● Exercise prompt
Every line of the following records that includes "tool" should be copied.

● Records drawn from a dataset
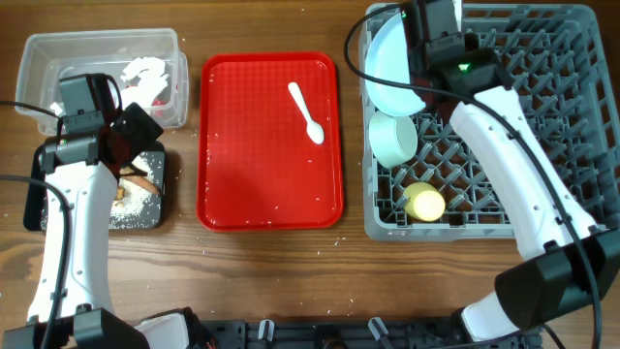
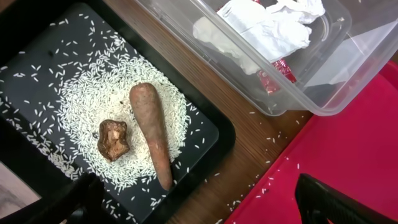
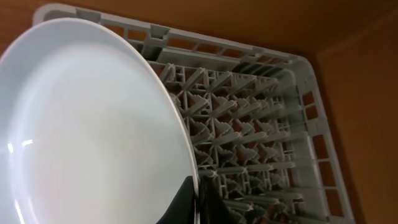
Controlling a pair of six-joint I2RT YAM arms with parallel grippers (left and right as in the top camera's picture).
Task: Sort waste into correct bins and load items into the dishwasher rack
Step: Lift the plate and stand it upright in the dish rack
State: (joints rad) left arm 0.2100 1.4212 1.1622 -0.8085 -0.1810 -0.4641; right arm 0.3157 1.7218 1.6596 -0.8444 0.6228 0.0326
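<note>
Your right gripper [image 3: 198,202] is clamped on the lower rim of the pale blue plate [image 3: 87,124], one finger on each face. The plate stands tilted on edge at the upper left corner of the dishwasher rack [image 3: 261,124].

Treat the plate as stiff, glossy and slippery. It is probably heavy for a rim pinch and likely to swing about the pads, so hold it at the rim and ease it between the pegs.

Your left gripper [image 2: 205,208] is spread wide with nothing between the fingers. It hovers over the lower right corner of the black tray [image 2: 37,25].

**Count in the overhead view**
- In the rack: one plate, one pale green bowl [image 1: 392,141] and one yellow cup [image 1: 424,203]. No second bowl shows.
- On the red tray [image 1: 252,145] at centre: one white plastic spoon [image 1: 306,111]. It looks light and lies flat, so take it by the handle.

**Waste in the left wrist view**
- In the clear tub [image 2: 323,81] at upper right: one crumpled wrapper [image 2: 267,25], soft and light.
- On the black tray: one brown stick [image 2: 152,130] and one brown lump [image 2: 114,139], just beside each other on a bed of rice grains [image 2: 93,93] too many to count. A few more grains lie on the table.
</note>
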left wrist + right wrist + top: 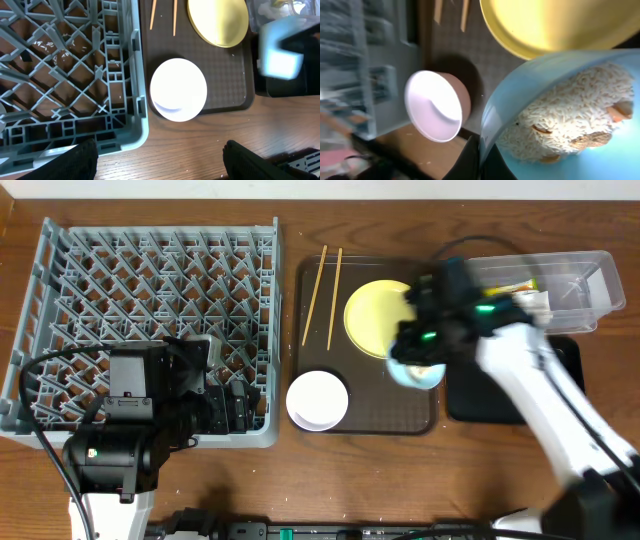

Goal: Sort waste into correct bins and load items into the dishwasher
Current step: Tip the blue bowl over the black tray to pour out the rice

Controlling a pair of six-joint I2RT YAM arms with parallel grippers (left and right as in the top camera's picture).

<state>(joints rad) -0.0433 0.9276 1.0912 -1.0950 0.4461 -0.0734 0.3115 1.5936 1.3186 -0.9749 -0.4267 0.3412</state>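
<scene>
**Left gripper spread wide, right gripper clamped on the light-blue bowl**

At far left, the left gripper hung with its fingers far apart and nothing between them. It was over the table, just off the near right corner of the grey dish rack. Whitish crumbs showed through the rack's lattice floor.

Next came the brown serving tray. The white bowl sat at its near left corner and two chopsticks lay side by side at the far left. The pale-yellow plate lay flat at the far middle.

Over the tray's right side, just in front of the plate, the right gripper pinched the rim of the light-blue bowl. The bowl carried rice and a few brown bits.

Farther right, the clear tub stood at the back. The black tray lay in front of it, crossed by the right arm.
</scene>
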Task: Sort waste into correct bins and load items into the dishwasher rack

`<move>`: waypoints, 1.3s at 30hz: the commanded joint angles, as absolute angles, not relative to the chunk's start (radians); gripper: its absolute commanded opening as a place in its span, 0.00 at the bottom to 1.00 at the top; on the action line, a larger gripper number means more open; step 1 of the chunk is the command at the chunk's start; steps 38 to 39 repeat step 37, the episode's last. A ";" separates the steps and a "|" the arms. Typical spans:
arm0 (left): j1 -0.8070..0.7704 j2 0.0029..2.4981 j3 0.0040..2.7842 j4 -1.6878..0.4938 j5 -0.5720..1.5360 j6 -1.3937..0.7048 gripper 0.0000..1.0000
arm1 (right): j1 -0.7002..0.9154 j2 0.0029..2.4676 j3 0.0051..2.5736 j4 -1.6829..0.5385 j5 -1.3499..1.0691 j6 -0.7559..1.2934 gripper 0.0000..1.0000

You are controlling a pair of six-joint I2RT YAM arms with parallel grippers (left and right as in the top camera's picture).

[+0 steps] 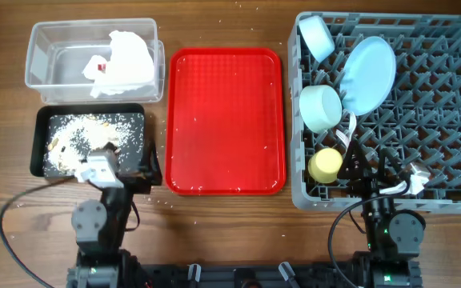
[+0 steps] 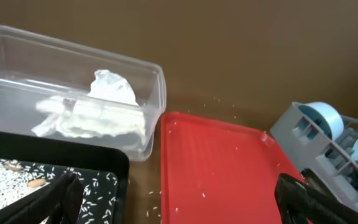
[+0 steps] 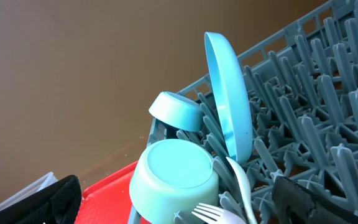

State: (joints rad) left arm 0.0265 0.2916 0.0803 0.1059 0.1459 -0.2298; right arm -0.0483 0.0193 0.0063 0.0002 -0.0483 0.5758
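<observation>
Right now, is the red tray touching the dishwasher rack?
Apart. The overhead view shows a strip of table between the red tray and the dishwasher rack.

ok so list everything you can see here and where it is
clear tub: 1, clear, far left
napkin: 1, white with a red mark, crumpled in the clear tub
black tray: 1, black, just nearer than the tub
food scraps: many, brown and white, in the black tray
red tray: 1, red, centre
rack: 1, grey, right
plate: 1, pale blue, on edge in the rack
blue bowl: 1, pale blue, rack's far left corner
mint bowl: 1, mint green, rack's left side
yellow cup: 1, yellow, rack's near left
fork: 1, white, by the mint bowl
spoon: 1, white, beside the fork
table: 1, brown wood
left gripper: 1, black, open
right gripper: 1, black, open
</observation>
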 commanded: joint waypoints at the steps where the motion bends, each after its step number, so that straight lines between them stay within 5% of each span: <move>1: 0.028 0.139 0.008 0.097 0.139 -0.216 1.00 | -0.043 0.010 0.005 0.002 -0.061 0.583 1.00; 5: 0.028 0.009 0.006 -0.068 0.131 -0.217 1.00 | -0.043 0.010 0.005 0.002 -0.061 0.583 1.00; 39: 0.028 0.003 0.006 -0.065 0.133 -0.217 1.00 | -0.043 0.010 0.005 0.002 -0.061 0.583 1.00</move>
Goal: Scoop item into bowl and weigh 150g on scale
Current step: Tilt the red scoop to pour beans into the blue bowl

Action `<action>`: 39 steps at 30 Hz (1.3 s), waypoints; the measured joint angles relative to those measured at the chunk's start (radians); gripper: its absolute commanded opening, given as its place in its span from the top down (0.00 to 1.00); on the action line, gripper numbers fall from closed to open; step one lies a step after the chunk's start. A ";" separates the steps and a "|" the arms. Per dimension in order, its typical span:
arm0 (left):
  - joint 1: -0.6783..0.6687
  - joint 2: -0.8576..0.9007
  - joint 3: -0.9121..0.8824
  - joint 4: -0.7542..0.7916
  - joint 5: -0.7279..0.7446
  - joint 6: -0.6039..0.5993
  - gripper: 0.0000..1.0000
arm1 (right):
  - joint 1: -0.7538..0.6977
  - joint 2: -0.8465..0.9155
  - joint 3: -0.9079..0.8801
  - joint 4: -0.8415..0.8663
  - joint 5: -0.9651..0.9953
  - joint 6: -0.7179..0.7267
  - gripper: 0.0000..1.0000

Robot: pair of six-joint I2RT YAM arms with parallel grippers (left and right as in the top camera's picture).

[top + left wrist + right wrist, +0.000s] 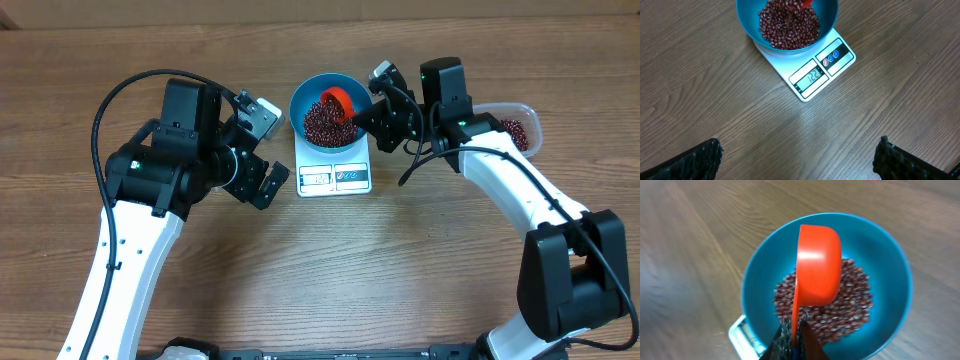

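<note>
I had the right gripper (794, 339) clamped shut on the scoop (817, 265) handle, cup tipped mouth-down over the bowl (890, 255), likely to dump beans (850, 300) in. Bowl sat on the scale (790, 67), display 122, short of target. Left gripper (797, 160) hung wide open and empty, its camera on the readout.

The left arm (125, 250) runs from the near left edge to a black wrist that bends right. The left gripper (268, 150) points right, jaws spread wide with nothing between them. The right arm (515, 190) reaches from the near right toward the far middle, where the right gripper (365, 122) angles left and downward, jaws pinched on the thin handle of a red scoop (817, 265)
</note>
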 measured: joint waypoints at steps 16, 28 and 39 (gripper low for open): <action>0.000 0.000 0.000 0.000 0.000 0.000 0.00 | 0.023 0.000 0.000 0.044 0.135 -0.123 0.96; 0.000 0.000 0.000 0.000 0.000 0.000 0.00 | 0.024 0.000 0.000 0.075 0.142 -0.216 0.96; 0.000 0.000 0.000 0.000 0.000 0.000 0.00 | 0.024 -0.110 0.000 0.069 0.143 -0.246 0.96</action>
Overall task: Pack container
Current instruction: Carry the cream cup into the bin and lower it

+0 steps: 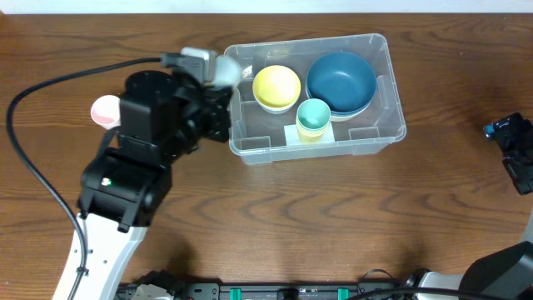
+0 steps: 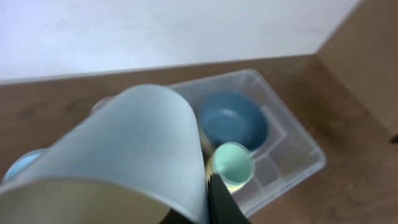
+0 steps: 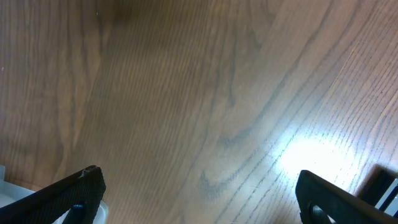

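Container sits mid-table, mouth up. Its long axis runs left to right, with the right end swung slightly toward the far edge. Left claw is clamped on a pale blue cup at the container's left end. Right claw is spread wide, low over wood.

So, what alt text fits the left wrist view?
A pale blue cup, held close to the camera, fills the foreground. Behind it, on the wooden table, stands the clear container with a dark blue bowl and a mint cup inside.
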`<act>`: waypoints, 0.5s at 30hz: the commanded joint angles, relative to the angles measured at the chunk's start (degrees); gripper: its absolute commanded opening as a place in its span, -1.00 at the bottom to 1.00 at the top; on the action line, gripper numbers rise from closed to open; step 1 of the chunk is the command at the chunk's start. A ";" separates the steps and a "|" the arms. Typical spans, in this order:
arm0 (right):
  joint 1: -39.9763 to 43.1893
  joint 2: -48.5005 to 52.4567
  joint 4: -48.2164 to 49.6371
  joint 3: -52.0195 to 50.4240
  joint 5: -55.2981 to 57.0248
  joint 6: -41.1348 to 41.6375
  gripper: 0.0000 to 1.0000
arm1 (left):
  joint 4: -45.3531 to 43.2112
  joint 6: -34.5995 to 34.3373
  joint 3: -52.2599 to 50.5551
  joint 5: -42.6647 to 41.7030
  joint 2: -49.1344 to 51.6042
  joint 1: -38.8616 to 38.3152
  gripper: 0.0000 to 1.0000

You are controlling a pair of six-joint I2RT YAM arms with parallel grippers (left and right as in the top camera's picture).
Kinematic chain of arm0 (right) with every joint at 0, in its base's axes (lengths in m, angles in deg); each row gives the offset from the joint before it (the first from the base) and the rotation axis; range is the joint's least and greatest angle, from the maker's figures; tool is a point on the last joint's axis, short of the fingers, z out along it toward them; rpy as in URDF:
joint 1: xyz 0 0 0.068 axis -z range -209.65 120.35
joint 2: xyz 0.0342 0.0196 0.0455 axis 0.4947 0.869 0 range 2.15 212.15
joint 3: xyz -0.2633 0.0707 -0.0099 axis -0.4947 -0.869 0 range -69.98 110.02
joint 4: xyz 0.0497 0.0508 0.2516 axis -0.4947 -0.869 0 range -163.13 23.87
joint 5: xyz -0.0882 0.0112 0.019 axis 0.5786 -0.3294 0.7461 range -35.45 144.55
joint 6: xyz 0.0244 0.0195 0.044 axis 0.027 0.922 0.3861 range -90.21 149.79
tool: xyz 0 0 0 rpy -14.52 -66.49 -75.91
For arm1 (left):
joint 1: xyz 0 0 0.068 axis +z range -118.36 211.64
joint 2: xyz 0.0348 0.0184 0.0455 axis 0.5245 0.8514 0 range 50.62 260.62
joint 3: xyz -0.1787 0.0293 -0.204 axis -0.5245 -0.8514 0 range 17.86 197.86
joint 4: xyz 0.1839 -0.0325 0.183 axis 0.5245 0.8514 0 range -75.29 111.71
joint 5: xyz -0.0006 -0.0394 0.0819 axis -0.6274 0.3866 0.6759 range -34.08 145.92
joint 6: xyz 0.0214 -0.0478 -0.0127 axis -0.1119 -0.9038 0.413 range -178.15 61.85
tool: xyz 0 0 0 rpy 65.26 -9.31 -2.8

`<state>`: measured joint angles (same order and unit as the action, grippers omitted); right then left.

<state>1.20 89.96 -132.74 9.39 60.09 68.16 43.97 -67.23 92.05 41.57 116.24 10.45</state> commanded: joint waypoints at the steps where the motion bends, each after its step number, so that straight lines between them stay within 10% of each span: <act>1: 0.26 -0.15 -0.02 0.00 0.20 0.57 0.98 | -3.19 3.48 0.50 2.97 4.33 -3.61 -0.88; 15: 0.26 -0.15 -0.02 0.00 0.20 0.59 0.99 | -2.75 5.05 0.50 6.32 23.28 -10.32 -0.88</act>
<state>1.20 89.96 -132.71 9.39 60.12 68.16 40.60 -63.41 92.23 47.05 140.15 1.22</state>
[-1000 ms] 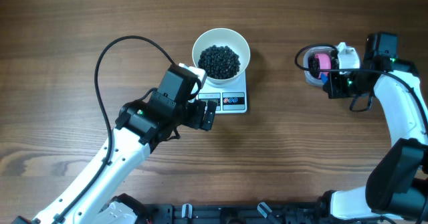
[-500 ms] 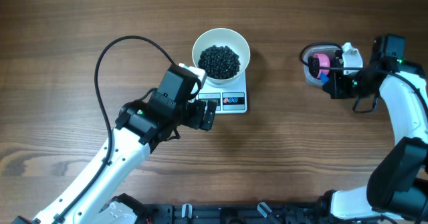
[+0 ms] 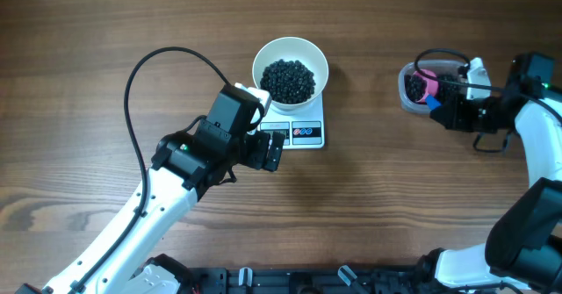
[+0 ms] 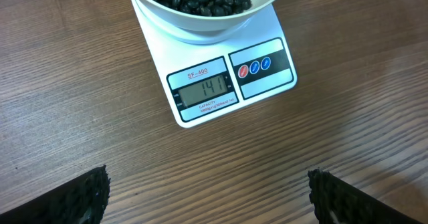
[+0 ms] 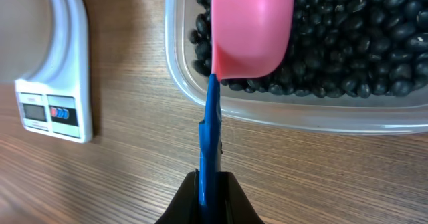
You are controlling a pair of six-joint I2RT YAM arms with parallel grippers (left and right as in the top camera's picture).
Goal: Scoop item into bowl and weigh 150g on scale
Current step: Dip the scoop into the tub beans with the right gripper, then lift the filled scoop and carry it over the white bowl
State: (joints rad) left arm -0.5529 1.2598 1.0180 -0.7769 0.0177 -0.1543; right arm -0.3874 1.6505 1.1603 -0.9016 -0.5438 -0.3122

● Reply to the exercise
Kinematic chain of arm0 (right) with every joint at 0, in its base's axes (lengths in m, angles in deg); each row gives the offset from the joint before it (the first from the base) and the rotation axis; range is the joint's least and greatest angle, from the maker's figures; tool is a point on the last joint's axis, short of the fingers, z out along it toward them; rpy as in URDF:
tool: xyz 0 0 0 rpy -14.52 -66.49 -75.91
tool: xyz 0 0 0 rpy 65.26 -9.31 -2.8

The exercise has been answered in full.